» **WHAT YOU WILL DO**: Output the data below line for line, exactly, up to and including the line where "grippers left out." appears.

» **AVAILABLE DATA**:
====

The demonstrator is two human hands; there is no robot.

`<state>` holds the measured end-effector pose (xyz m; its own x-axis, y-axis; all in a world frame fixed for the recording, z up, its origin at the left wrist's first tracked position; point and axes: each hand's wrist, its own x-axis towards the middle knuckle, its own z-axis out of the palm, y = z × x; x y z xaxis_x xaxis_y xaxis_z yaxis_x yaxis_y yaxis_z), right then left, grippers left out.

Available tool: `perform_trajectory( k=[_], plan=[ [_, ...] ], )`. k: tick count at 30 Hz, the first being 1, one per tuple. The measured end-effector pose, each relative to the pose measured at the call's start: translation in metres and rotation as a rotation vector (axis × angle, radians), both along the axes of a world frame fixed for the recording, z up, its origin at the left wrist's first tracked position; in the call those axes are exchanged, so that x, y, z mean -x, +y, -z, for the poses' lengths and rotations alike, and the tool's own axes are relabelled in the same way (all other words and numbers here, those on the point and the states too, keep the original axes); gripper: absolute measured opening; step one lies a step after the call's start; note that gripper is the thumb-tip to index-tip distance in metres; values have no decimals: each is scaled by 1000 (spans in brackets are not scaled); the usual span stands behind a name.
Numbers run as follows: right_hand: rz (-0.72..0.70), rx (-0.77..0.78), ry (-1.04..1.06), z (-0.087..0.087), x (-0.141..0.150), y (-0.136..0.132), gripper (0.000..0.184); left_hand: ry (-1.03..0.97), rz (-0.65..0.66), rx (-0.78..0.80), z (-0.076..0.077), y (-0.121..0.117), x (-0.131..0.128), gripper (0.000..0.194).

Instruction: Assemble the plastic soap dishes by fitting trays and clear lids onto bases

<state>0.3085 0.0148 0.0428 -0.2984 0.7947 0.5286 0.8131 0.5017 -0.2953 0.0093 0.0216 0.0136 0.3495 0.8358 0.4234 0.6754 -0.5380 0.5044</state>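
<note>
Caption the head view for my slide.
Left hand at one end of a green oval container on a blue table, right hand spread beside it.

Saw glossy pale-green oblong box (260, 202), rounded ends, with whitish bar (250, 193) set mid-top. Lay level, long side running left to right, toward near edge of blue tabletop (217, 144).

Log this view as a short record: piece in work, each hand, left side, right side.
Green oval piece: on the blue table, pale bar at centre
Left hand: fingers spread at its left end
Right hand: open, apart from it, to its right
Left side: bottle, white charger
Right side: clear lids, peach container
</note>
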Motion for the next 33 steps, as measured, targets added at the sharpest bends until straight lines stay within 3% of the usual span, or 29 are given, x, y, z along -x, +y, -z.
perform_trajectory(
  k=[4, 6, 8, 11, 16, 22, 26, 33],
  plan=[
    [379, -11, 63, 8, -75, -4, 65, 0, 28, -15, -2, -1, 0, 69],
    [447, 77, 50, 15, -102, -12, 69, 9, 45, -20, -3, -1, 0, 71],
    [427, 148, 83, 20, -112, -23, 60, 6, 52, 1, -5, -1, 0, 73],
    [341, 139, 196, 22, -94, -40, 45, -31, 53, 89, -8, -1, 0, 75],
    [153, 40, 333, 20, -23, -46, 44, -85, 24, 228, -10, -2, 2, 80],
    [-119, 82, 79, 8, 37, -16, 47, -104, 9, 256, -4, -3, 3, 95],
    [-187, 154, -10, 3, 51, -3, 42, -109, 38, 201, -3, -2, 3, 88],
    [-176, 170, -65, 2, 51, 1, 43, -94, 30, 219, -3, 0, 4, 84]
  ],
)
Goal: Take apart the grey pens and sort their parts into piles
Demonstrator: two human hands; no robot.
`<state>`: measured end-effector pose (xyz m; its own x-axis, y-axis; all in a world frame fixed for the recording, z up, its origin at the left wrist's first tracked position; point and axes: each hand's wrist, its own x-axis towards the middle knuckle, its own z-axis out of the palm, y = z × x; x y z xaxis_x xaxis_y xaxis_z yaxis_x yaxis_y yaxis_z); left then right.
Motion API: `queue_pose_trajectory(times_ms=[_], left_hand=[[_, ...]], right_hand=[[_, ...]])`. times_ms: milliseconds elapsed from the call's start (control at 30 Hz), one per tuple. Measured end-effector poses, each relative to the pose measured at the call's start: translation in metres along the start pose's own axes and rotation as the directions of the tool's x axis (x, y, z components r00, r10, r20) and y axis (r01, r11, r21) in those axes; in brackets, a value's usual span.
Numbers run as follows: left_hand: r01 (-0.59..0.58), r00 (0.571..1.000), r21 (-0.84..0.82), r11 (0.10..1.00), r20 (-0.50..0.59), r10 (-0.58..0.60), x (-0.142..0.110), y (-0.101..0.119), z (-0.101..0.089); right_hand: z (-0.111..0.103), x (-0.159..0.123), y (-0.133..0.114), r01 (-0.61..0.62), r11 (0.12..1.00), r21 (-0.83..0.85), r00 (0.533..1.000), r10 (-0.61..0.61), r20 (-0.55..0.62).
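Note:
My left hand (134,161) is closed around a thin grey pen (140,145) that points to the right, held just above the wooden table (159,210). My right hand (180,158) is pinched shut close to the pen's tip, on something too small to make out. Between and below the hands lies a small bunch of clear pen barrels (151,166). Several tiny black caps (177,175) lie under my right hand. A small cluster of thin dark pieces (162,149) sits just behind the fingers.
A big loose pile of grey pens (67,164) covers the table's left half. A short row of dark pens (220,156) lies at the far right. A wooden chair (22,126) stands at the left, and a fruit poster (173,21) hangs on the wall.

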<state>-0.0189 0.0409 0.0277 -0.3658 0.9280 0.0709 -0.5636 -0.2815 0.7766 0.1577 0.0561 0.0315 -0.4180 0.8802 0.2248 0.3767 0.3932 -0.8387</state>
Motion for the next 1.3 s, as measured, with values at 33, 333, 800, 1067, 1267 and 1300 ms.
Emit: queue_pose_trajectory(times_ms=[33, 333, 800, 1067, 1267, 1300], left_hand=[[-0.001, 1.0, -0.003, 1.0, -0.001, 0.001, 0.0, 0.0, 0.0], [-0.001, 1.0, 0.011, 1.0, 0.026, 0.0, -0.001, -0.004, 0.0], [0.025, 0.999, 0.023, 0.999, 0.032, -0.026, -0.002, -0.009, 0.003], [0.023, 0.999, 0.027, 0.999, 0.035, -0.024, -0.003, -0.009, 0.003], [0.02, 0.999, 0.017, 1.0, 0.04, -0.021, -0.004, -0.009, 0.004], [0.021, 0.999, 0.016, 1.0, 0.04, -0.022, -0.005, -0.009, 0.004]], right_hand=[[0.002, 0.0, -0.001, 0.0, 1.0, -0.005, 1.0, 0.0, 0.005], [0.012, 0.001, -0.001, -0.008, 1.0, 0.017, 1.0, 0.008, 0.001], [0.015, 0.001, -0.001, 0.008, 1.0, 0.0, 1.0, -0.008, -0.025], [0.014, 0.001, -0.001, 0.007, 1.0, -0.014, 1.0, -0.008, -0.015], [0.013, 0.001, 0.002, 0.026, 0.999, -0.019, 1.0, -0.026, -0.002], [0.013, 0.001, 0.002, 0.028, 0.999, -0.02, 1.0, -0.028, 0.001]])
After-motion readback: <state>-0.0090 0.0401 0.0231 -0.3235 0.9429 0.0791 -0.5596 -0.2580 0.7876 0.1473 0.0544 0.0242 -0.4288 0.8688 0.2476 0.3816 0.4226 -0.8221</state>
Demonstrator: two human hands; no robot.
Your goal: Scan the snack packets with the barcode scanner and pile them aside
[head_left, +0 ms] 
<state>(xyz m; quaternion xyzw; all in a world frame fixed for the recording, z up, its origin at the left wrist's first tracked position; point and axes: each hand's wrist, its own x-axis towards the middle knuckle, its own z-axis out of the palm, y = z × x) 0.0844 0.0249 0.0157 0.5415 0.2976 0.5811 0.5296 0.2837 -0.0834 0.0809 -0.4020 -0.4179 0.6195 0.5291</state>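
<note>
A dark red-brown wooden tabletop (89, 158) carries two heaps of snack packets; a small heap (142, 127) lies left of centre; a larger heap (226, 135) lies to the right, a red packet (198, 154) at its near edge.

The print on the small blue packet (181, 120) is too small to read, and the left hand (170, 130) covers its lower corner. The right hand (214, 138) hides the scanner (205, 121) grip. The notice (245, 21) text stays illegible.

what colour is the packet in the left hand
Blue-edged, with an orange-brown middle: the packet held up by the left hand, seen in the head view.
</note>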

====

» **PROBLEM SOLUTION**:
The demonstrator is two human hands; there is no robot.

`<state>` holds the measured end-effector pose (xyz m; its own x-axis, y-axis; all in a world frame fixed for the recording, z up, its origin at the left wrist's first tracked position; point and axes: each hand's wrist, its own x-axis towards the middle knuckle, its own z-axis out of the palm, y = z × x; x y z xaxis_x xaxis_y xaxis_z yaxis_x yaxis_y yaxis_z), right then left, grippers left out.

This is the complete answer to the exercise.